An artist who simply goes by PHES, grew up in Harlem and was working on a mural of Paul Robeson, a genius savant who was a singer, actor, professional football player and political activist who attended several prestigious colleges and was an important figure of the Harlem Renaissance.
“I thought of somebody that represents the art, the struggle and all, and the whole story, the history of Harlem as well. Paul Robeson to me is that artist that I would like to lift up as well,” said PHES who is also the program director at ArtBridge, a non-profit organization working specifically to transform construction barriers into a vibrant, if temporary, piece of the neighborhood in where it resides.
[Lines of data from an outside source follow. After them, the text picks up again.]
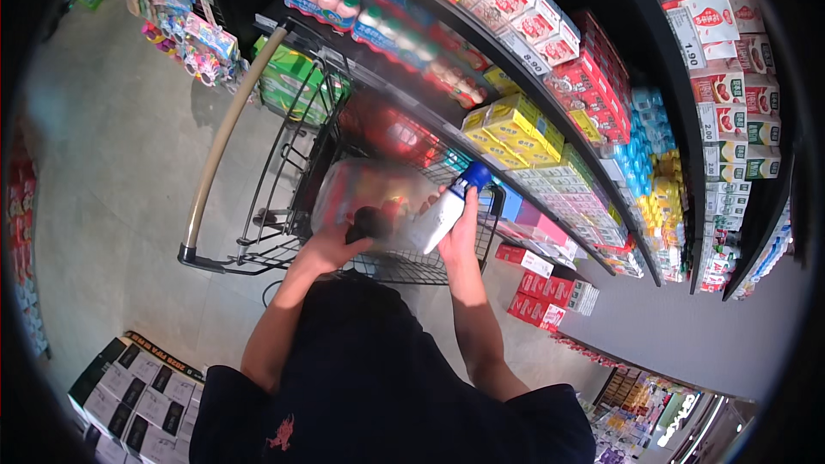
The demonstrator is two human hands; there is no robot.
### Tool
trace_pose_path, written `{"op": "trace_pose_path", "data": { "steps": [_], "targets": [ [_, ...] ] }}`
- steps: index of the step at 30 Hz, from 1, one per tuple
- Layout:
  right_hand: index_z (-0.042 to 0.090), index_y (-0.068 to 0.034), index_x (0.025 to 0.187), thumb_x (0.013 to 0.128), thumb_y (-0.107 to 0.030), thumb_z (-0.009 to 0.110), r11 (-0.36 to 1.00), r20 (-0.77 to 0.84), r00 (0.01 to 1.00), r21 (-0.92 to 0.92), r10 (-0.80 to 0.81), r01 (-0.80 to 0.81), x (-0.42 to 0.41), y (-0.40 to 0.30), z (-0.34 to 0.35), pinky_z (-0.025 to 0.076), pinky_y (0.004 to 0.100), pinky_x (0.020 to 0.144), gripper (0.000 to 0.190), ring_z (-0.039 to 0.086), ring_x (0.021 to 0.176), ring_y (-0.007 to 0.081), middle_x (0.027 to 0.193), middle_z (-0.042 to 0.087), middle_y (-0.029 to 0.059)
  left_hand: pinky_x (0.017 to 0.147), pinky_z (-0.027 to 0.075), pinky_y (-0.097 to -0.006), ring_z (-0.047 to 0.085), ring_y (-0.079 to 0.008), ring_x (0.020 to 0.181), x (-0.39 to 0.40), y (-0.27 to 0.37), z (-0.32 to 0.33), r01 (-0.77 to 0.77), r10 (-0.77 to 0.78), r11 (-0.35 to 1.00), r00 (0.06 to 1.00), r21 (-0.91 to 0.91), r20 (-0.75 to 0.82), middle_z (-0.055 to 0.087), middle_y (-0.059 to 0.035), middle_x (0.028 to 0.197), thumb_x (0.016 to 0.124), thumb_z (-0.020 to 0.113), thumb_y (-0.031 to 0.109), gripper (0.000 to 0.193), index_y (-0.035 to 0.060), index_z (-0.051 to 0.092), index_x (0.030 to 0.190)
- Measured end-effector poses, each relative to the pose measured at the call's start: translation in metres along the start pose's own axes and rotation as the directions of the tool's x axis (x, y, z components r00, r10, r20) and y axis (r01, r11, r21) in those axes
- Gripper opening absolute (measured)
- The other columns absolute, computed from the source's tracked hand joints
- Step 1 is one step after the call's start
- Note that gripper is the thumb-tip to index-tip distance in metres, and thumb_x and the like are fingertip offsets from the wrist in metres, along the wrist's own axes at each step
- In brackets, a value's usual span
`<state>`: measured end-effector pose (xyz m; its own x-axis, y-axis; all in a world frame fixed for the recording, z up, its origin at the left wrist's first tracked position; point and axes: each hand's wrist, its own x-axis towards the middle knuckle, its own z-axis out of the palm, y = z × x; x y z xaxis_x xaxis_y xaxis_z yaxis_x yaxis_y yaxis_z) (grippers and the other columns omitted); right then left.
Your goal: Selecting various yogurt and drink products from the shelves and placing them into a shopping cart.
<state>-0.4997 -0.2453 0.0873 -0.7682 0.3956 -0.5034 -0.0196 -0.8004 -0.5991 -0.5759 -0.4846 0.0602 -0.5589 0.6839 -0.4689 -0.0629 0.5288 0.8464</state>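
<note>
My right hand [460,232] grips a white bottle with a blue cap [445,214], tilted with its cap up and to the right. A dark rounded object [370,223], too blurred to name, sits between the thumb and fingers of my left hand [327,249]. Both hands are over a black wire shopping cart [387,269] with a tan handle [233,122]. Beneath them in the cart lies a bulky, clear-wrapped package [341,190] with red and yellow inside, partly hidden and blurred. A red package [403,132] shows behind it.
Store shelves with bottled drinks [322,0], yellow cartons [515,132] and red boxes [590,93] run close along the cart's far side. Red and white boxes [541,296] stand on the floor at right. Stacked cartons [138,399] are at lower left, hanging toys [203,45] at upper left.
</note>
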Motion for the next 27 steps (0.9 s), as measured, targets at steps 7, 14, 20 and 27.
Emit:
{"op": "trace_pose_path", "data": {
  "steps": [7,14,20,27],
  "targets": [
    [0.047,-0.011,0.117,0.097,-0.037,0.048,0.999,-0.049,0.999,-0.036,-0.006,0.004,-0.034,0.019,-0.053,0.055,0.0415,0.069,0.033,0.064,0.078,0.0245,0.096,0.062,0.0083,0.069,0.048,-0.0378,0.063,-0.0306,0.073,0.003,0.007,0.007,0.001,-0.002,0.999,0.999,0.049,0.038,0.064,-0.0189,0.077,0.083,0.066,0.041,0.047,-0.0017,0.061,0.1],
    [0.052,-0.01,0.113,0.095,-0.051,0.045,0.969,-0.042,0.968,0.012,0.247,-0.247,-0.035,0.021,-0.068,0.056,0.0359,0.063,0.045,0.065,0.073,0.022,0.088,0.064,0.0066,0.068,0.047,-0.0398,0.062,-0.0353,0.075,-0.007,0.022,0.006,-0.187,0.193,0.98,0.978,-0.073,0.084,0.063,-0.0226,0.079,0.082,0.069,0.036,0.043,-0.0045,0.061,0.095],
    [0.056,-0.013,0.107,0.094,-0.058,0.041,0.957,-0.063,0.957,-0.042,0.283,-0.285,-0.032,0.026,-0.062,0.054,0.028,0.055,0.049,0.065,0.066,0.0168,0.083,0.067,0.0065,0.074,0.048,-0.0405,0.063,-0.0367,0.083,-0.008,0.031,0.003,-0.202,0.195,0.979,0.949,0.003,0.247,0.064,-0.0238,0.087,0.081,0.07,0.035,0.046,-0.0047,0.06,0.102],
    [0.056,-0.012,0.107,0.094,-0.056,0.042,0.958,-0.024,0.958,-0.015,0.286,-0.286,-0.028,0.025,-0.059,0.055,0.0316,0.059,0.048,0.066,0.069,0.0184,0.082,0.066,0.0072,0.082,0.048,-0.0393,0.063,-0.0369,0.095,-0.01,0.041,-0.005,-0.196,0.206,0.978,0.926,-0.064,0.315,0.065,-0.0236,0.1,0.08,0.07,0.034,0.049,-0.0033,0.06,0.11]
  ]
}}
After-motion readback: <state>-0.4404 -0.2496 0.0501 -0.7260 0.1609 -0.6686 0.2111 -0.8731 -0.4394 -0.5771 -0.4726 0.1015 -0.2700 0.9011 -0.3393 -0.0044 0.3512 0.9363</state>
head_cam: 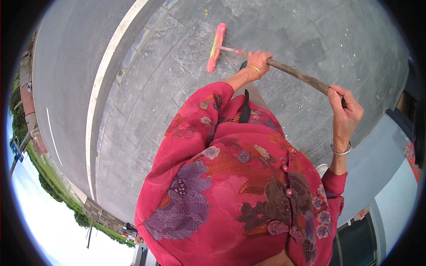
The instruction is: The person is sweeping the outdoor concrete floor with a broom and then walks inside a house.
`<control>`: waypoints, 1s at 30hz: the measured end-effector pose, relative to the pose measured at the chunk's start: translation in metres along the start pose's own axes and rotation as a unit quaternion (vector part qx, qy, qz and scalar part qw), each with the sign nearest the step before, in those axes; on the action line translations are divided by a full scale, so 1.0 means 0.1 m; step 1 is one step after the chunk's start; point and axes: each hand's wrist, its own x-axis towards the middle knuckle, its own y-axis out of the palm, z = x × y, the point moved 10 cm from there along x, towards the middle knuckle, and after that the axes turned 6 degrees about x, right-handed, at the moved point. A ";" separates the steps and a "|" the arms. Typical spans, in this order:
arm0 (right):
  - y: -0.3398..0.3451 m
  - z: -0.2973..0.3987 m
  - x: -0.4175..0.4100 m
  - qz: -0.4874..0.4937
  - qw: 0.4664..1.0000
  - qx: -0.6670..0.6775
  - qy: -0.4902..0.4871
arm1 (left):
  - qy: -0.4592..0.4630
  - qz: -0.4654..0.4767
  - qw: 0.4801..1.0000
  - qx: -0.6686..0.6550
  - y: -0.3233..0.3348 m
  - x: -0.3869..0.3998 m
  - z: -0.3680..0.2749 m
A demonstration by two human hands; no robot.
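Both my hands grip the worn wooden handle [299, 75] of a long-handled broom or mop. My left hand [259, 63], with a gold-coloured bangle at its wrist, is closed around the lower part of the shaft. Farther up, my right hand [346, 104] wraps the handle's top end; a silver-coloured bangle circles that wrist. The wide pink head [217, 48], with a yellow strip along it, rests on the grey paving [186, 79]. Its exact kind cannot be told.
A kerb [126, 58] and a white line [103, 66] separate the paving from the asphalt road [70, 83] on the left. A pale wall [376, 159] stands on the right, near a white container [321, 169]. Small white specks [352, 63] and a yellow scrap [206, 13] lie on the ground.
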 end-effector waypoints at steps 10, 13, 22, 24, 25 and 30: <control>-0.94 0.55 0.33 -0.143 0.956 0.021 -0.254 | 0.214 -0.092 0.964 -0.129 -0.74 1.31 -1.65; -0.69 0.26 0.83 -0.115 0.964 0.154 -0.182 | 0.194 -0.117 0.972 -0.070 -1.07 1.43 -1.41; 1.67 -0.59 2.08 0.149 0.876 0.434 0.146 | -0.039 0.029 0.991 0.126 -1.07 1.87 1.20; 2.11 -0.56 2.36 0.166 0.868 0.443 0.153 | -0.064 0.067 0.985 0.143 -1.02 2.07 1.67; 2.23 -0.55 2.42 0.165 0.858 0.452 0.177 | -0.069 0.081 0.984 0.142 -0.99 2.10 1.78; 1.71 -0.66 3.10 0.116 0.906 0.360 0.191 | -0.069 0.129 0.984 0.098 -0.85 2.81 1.28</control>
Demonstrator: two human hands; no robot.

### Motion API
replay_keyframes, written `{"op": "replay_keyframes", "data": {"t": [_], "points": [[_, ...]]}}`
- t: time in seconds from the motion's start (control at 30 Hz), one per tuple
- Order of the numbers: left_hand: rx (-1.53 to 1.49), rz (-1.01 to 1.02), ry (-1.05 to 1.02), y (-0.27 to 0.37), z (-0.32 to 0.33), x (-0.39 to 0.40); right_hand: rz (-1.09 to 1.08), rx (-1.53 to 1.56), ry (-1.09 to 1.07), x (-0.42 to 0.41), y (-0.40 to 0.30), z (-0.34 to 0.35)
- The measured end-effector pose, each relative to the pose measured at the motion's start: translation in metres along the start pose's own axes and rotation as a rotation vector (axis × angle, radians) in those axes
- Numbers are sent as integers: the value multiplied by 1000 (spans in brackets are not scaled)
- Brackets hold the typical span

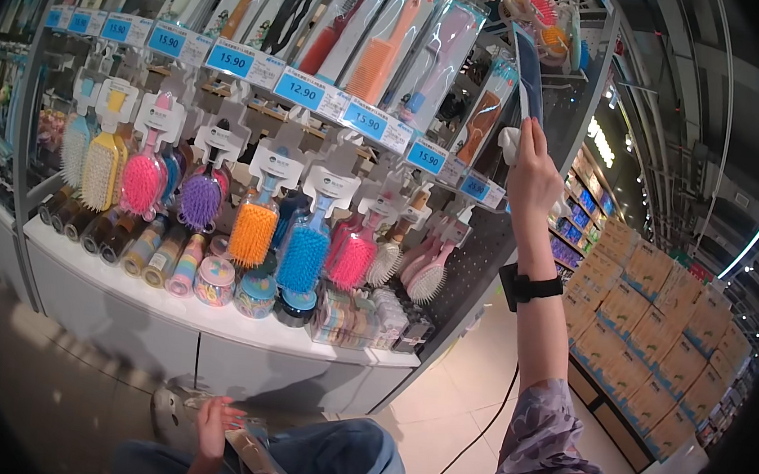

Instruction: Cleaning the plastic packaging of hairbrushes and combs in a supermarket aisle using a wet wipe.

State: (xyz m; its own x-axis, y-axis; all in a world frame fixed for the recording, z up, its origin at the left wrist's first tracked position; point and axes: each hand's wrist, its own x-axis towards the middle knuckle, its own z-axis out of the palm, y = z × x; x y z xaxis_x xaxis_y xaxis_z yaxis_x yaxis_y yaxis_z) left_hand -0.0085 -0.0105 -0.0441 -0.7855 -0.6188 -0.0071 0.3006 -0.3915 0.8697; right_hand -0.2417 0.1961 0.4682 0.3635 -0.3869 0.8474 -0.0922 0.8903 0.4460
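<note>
My right hand [534, 173] is raised at the right end of the display rack, its fingers closed on the lower end of a flat, dark packaged item [528, 74]. A crumpled white tissue or cloth [509, 145] shows beside its fingers. Low before me, my left hand [218, 422] is beside a clear-packaged item [262, 460] lying over my lap; whether the fingers grip it is unclear. Above, packaged combs such as an orange comb [385, 55] stand on the upper shelf. Paddle brushes, among them an orange one [253, 233] and a blue one [304, 251], hang below.
The white bottom shelf [163, 309] bears jars of hair ties [215, 280] and tubes. Price tags line the upper shelf edge [307, 92]. Stacked cardboard cartons [642, 328] stand at the right. A black cable [470, 441] runs over the tiled floor near my knee [361, 445].
</note>
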Motion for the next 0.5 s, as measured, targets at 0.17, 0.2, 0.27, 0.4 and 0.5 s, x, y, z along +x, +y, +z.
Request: {"op": "replay_keyframes", "data": {"t": [0.17,0.2,0.27,0.4,0.5], "points": [[20,-22,11,5,2,-3,-22,27,48,-5,-5,-1],[23,-22,8,5,2,-2,-31,24,36,-5,-5,0],[14,-15,8,2,1,-1,-39,22,23,-4,-6,1],[15,-15,6,1,0,1,-38,21,-31,-2,-8,16],[22,-19,11,1,-1,-1,-57,55,-124,4,-15,29]]}}
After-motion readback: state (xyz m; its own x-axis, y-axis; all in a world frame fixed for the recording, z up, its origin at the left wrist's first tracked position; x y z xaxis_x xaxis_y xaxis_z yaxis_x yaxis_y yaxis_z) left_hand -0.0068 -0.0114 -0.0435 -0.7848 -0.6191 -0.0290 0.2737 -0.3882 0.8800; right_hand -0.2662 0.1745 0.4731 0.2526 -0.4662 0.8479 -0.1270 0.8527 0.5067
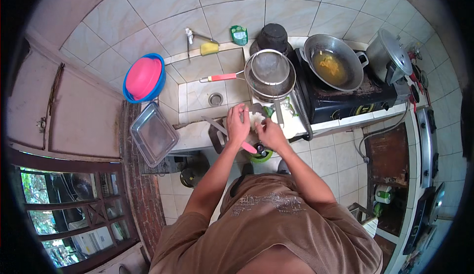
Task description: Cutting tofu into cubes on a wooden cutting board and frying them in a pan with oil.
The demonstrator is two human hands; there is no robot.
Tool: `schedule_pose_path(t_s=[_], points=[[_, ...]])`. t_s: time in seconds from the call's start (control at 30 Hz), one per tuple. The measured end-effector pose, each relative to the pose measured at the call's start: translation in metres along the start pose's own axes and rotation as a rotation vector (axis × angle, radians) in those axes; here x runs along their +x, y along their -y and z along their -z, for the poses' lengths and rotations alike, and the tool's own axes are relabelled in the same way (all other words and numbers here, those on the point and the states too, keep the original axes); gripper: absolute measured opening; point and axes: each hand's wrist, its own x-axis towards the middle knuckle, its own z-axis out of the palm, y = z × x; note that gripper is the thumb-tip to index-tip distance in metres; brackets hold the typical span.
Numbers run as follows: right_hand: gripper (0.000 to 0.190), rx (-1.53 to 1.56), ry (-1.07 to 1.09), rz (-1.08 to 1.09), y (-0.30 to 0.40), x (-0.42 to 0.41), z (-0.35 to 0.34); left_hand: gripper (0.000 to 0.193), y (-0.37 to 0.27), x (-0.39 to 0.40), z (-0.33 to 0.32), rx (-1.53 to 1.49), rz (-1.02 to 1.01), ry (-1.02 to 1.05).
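Note:
My left hand (238, 124) is at the left side of some pale shredded food (256, 118), its fingers bent; whether it grips any is unclear. From the right, the fingertips of my right hand (273, 136) pinch the edge of this food. Below both hands lies a dark board or tray (214, 137), largely covered by them. A knife with a pink handle (249, 147) lies across it under my left wrist, its blade (214, 124) pointing up and left. Close to my right hand is a white plate (292, 126) with green leaves or wrapping on it.
A sink (198, 92) lies beyond my hands. A red-handled strainer (272, 68) rests over a pan. On the black gas stove (333, 105) stands a wok (333, 63) with oil and fried food. To the left are a glass dish (153, 133) and a blue basin (162, 76).

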Motion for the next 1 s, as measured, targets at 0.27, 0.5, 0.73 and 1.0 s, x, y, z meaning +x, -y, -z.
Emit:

“I actually think public art brings attention to what’s going on in this corner,” PHES added.
Residents have long complained of the drug refuse and loitering in the community. “’Scared when I go out’: East Harlem residents urge action against drug crisis” reads one headline published by PIX11 earlier this month. “How one block became a symbol for urban disrepair and hope” reads another by New York Times published last April.
But the area gained notoriety from the 1967 song “I’m Waiting for the Man” by Velvet Underground, which glorifies a person waiting for their drug dealer on 125th Street and Lexington Avenue. Nearly 60 years later, the problem persists.

Skinny who lives in West Harlem was hanging out in a lounge chair opposite the mural project and said, “there’s nothing here” when asked what he felt was the biggest issue in the community, adding that the lack of businesses invites loitering and rambunctious behavior.
Many of the artworks represented themes of love, unity, resilience and mental health, using vibrant colors to bring brightness and cheer to the area and connect the people to a space filled with bleakness over the years.
This summer, the Grandscale Mural Project launched on June 28 with an expected completion date of Aug. 30.